J’ai envie de sexe depuis ce matin, et de sexe avec toi. En ce moment, les queues d’homme… Beeerk… Je n’en ai plus envie… Ils ne pensent qu’à te fouiller et ils prennent du plaisir en trois secondes sans t’en donner…

Elle baisse sa culotte. Son sexe est luisant de ses sécrétions, ses lèvres sorties, et dilatées. Sans complexe, elle se met à se masturber devant moi, faisant tourner sa main sur elle. Je conduis d’un œil, la matant de l’autre, et ce n’est pas un exercice facile. Elle me fait terriblement envie, avec ses jambes fines, ses cuisses pleines, son sexe gonflé de désir, sa peau que je sais douce et que j’ai envie de toucher.

Je sais que je ne tiendrai pas jusqu’au bout. Un peu plus loin, à mi-trajet, il y a un parking souvent désert, qui s’enfonce dans les terres. Je ralentis et me gare. Elle pousse un petit cri de joie quand je plonge sur elle et que je me mets à la lécher, lapant ses jus. Je ne sais plus où donner de la tête, entre son anus, ses lèvres gonflées, et son clitoris qui pointe le bout de son museau. Poussant son ventre vers moi, elle se met à gémir sans honte. C’est tout ce qu’elle attend depuis le matin. Et sans doute moi aussi, même si je ne veux pas l’admettre.

Je la fais jouir plusieurs fois, la sentant partiellement apaisée quand je redémarre enfin pour la ramener chez elle. Elle continue pourtant de se tripoter, sachant pertinemment que ce spectacle m’excite. J’ai souvent le sentiment qu’elle me manipule, sans doute parce qu’elle me connaît bien. Mais je me laisse faire.

Elle se rhabille quand on est devant chez elle. Avant de descendre, elle me propose :

Viens passer un moment à la maison, on va s’amuser.

C’est une parole de pure forme, car elle sait bien qu’entre quatre et six heures, nous sommes ensemble cinq jours par semaine.

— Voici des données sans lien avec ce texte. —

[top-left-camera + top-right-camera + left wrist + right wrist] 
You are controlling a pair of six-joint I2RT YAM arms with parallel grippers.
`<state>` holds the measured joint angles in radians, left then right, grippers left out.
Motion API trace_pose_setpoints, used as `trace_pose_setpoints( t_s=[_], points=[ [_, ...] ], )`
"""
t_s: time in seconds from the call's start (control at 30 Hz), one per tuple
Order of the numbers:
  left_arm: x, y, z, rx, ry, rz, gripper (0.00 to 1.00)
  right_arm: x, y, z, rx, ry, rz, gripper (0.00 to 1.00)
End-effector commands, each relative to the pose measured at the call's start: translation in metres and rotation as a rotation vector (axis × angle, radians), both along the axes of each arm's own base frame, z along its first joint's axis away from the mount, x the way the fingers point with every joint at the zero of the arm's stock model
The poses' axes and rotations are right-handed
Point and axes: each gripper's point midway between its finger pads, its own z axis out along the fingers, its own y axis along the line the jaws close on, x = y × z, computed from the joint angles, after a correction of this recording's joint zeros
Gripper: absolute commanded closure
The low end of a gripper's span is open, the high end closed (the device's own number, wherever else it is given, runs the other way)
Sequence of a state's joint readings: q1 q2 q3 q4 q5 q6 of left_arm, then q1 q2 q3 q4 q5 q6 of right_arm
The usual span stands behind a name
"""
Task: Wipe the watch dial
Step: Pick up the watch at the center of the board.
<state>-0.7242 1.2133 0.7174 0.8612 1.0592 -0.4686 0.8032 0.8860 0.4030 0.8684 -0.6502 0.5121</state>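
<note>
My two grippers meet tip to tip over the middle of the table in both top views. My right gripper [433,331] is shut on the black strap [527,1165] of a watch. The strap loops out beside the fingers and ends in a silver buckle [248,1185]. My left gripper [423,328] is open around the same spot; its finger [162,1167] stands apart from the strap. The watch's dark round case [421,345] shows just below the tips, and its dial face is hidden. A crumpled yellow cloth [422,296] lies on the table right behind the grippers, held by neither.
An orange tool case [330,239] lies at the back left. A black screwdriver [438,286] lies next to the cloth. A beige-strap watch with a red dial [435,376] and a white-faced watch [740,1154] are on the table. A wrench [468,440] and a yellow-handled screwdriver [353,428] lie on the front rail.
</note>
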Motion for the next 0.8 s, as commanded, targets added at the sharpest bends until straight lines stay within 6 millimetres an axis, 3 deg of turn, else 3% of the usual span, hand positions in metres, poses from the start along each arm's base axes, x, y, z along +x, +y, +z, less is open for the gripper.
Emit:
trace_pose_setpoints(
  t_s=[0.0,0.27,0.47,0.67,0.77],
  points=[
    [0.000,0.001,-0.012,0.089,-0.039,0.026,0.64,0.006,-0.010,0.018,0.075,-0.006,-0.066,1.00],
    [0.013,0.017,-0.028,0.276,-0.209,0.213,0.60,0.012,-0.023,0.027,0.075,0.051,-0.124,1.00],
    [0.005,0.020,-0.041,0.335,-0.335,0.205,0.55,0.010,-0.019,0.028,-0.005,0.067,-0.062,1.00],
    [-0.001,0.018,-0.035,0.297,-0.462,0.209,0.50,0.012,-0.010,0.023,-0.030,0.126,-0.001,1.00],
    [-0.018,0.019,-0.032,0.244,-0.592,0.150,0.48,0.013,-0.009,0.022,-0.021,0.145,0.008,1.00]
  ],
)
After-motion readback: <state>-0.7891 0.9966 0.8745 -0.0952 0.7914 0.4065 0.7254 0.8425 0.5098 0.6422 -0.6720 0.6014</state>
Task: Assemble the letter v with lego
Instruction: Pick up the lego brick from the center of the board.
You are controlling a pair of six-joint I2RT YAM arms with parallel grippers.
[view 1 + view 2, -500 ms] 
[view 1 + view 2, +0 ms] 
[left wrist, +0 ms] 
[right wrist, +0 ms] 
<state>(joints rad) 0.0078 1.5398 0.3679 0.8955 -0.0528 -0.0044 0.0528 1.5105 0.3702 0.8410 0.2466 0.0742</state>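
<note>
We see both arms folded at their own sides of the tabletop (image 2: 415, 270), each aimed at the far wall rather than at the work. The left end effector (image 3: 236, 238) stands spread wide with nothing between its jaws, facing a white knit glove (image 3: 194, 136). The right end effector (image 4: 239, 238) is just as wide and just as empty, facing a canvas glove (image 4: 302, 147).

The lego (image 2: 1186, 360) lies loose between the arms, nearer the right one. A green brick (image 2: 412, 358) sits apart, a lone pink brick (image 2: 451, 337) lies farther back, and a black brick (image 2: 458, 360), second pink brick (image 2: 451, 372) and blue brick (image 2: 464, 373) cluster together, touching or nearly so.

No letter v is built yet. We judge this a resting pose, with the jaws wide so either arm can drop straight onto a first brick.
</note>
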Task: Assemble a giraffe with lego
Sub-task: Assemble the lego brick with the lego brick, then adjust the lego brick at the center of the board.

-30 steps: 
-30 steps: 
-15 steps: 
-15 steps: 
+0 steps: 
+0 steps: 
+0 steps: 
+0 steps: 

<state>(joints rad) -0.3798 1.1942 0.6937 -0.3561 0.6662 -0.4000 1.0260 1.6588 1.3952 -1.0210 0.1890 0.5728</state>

On a souvent la même envie, et pas besoin de parler.

Je la suis jusqu’à sa chambre. Elle enlève son pantalon et son slip, gardant le haut, et se met à quatre pattes sur le lit. L’adrénaline bouillonne dans mes veines, de la voir ainsi offerte, le cul cambré, le sexe dilaté. Elle a un tiroir rempli de gadgets, je vais chercher le harnachement que j’ai déjà utilisé plusieurs fois. Munie d’un énorme gode en plastique je viens me camper au-dessus d’elle. Je frotte le gland contre ses lèvres, la faisant gémir avant de la pénétrer d’un seul mouvement. Dans un tel moment, j’ai vraiment l’impression d’avoir une queue, comme un garçon, et que celle-ci me procure des sensations. Je la baise lentement, puis plus vite. On crie et on jouit très vite, et plusieurs fois, jusqu’à tomber sur le lit, enchevêtrées.

J’arrive chez moi à 18 heures 15. Mon mari vient d’arriver lui aussi. Il avance vers moi. L’espace d’un instant, j’ai l’espoir d’avoir autre chose qu’un banal baiser sur la joue. Quelque chose de fougueux, de passionnel. Je me trompe.

Je vais me reposer un peu. Si tu as besoin d’aide pour le dîner…

Je lui fais signe que non. Mon rêve c’est qu’il me prenne par la main, me dise :

Viens, on a bien quelques minutes. J’ai envie de toi, allons dans la chambre à coucher.

Mais ça n’est qu’un rêve.

Éternelle déçue, je pars vers la cuisine et je prépare à dîner, réconfortée par les souvenirs de ce qui s’est passé dans la journée.